Je me penchai, un sourire malicieux aux lèvres. « Parce que, Kylie, ces garçons ne me font aucun effet. Les hommes mûrs ont ce je ne sais quoi, du charisme et de l’expérience, c’est tellement plus attirant. » C’était vrai, les garçons de mon âge étaient pour la plupart des gamins qui avaient encore besoin de leur mère pour s’orienter.
Elle leva les mains, exaspérée. « Du charisme et de l’expérience ? Ou c’est juste parce que Henry a un boulot, une voiture, et n’oublions pas, il est carrément milliardaire. »
Je haussai les épaules, une lueur espiègle dans les yeux. « Eh, ça ne joue pas en sa défaveur, tu sais. »
Kylie roula des yeux, son ton teinté de sarcasme. « Bien sûr, parce que sortir avec le meilleur ami et associé de ton père, c’est pas du tout compliqué. »
Je fis un geste de la main pour balayer ses objections. « Détails, détails. L’amour triomphe de tout, tu te souviens ? »
Elle grogna. « Tu es impossible. »
Un sourire rusé se dessina sur mon visage. « Et puis, juste pour que tu le saches, j’ai décidé de prendre les choses en main. »
Les yeux de Kylie s’écarquillèrent, la curiosité se lisait sur son visage. « Qu’est-ce que tu racontes ? »
« Je vais avouer mes sentiments à Henry ce soir, » annonçai-je. C’était une idée à laquelle j’avais réfléchi longtemps, et plus j’attendais, plus j’avais l’impression que le temps me filait entre les doigts.
La mâchoire de Kylie tomba. « Quoi ? T’es folle ou quoi ? » cria-t-elle, attirant sur nous les regards des gens qui venaient d’entrer.
Je m’appuyai en arrière, les bras croisés, sûre de moi. « Non, c’est le plan parfait.
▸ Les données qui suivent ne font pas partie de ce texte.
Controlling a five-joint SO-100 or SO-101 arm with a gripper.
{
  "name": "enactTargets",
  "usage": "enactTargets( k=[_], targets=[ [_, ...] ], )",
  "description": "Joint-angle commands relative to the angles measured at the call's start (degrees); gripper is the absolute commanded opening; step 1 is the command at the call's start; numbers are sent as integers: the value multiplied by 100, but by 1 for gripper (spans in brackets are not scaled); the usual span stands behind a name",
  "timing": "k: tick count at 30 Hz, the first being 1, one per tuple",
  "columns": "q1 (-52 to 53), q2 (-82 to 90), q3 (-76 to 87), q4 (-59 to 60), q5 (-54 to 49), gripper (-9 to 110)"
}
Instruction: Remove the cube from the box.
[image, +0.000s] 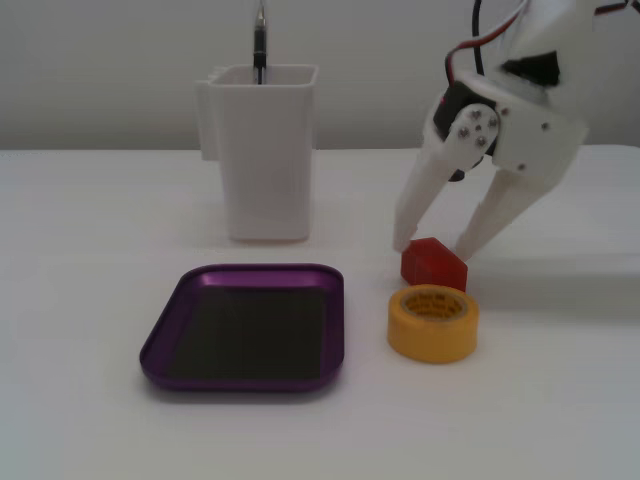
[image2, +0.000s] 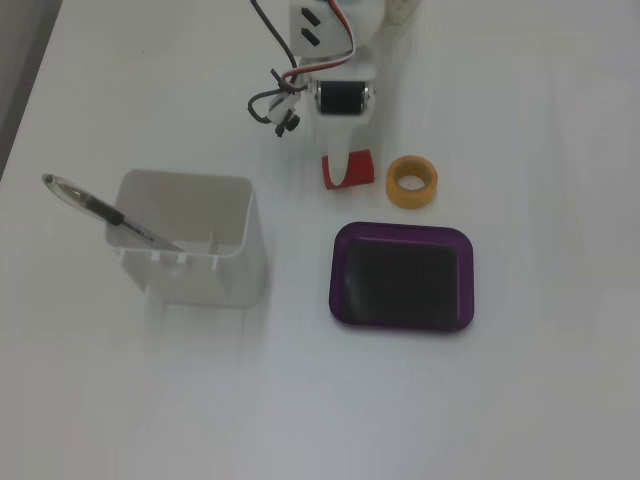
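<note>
Now released, the gripper (image: 432, 247) straddles the cube (image: 434, 264) on the table, box (image: 245, 327) well aside; lift straight up, avoiding nudges.

A small bright red cube (image: 434, 264) sits on the white table outside the box (image: 247, 327), just behind a yellow tape roll (image: 433, 322) in a fixed view. The box, a shallow purple metallic tray with rounded corners and a dark floor, lies flat with nothing inside it.
</note>
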Motion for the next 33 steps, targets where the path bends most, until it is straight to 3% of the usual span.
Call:
enactTargets(
  k=[1,12,33],
  targets=[
    [35,185,-765,615,35,13],
    [-9,2953,-923,2021,123,13],
    [26,8938,4939,2338,475,12]
  ],
)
Je vais lui ouvrir mon cœur dans un message sincère, et qui sait ? Peut-être qu’il ressent la même chose. » En le disant à voix haute, je réalisai que ça sonnait bien mieux dans ma tête, et que ce serait bien plus compliqué dans la réalité.
Kylie avait l’air atterrée. « Sophia, c’est vraiment une idée terrible. Si ton père l’apprend, tu seras privée de sortie jusqu’à tes cent ans. »
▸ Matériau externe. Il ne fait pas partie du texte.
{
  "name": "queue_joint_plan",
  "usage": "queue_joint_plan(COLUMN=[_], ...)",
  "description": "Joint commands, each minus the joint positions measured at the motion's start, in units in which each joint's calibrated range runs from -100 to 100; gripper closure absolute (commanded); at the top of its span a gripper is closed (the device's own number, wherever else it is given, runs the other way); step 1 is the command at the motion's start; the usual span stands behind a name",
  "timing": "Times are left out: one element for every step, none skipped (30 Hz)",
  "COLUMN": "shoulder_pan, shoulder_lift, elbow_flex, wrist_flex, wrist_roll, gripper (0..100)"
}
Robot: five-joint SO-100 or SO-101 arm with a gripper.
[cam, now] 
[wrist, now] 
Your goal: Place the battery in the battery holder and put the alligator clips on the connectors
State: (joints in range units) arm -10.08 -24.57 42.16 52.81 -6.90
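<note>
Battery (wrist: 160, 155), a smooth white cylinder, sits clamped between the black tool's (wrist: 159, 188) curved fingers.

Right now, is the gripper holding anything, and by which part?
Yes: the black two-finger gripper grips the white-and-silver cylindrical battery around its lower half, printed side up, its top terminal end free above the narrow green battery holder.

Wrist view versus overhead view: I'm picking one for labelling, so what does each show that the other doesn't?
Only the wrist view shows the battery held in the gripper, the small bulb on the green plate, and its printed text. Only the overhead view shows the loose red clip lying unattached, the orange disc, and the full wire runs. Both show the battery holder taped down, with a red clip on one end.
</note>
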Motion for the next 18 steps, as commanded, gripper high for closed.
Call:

Je balayai sa préoccupation, mon excitation montant. « Je m’en fiche. L’amour vaut le risque. »
Elle attrapa mes épaules, une supplication désespérée dans le regard. « Sophia, sérieusement, tu ne peux pas faire ça. C’est une catastrophe annoncée et je te connais, tu n’es pas du genre à chercher les ennuis. »
Je la repoussai doucement, décidée. « Ne t’inquiète pas, Kylie. Je vais le faire. »
Un soupir lui échappa. « Tu es incroyable. »
Je souris, un mélange de nervosité et d’excitation bouillonnant en moi. « Souhaite-moi bonne chance, Kylie. Ce soir, c’est le grand soir. »
Un flot d’arguments et de protestations suivit, mais au fond de moi, j’étais résolue. J’allais envoyer ce message à Henry, quoi qu’il en coûte.
Je vais avouer mes sentiments à Henry ce soir.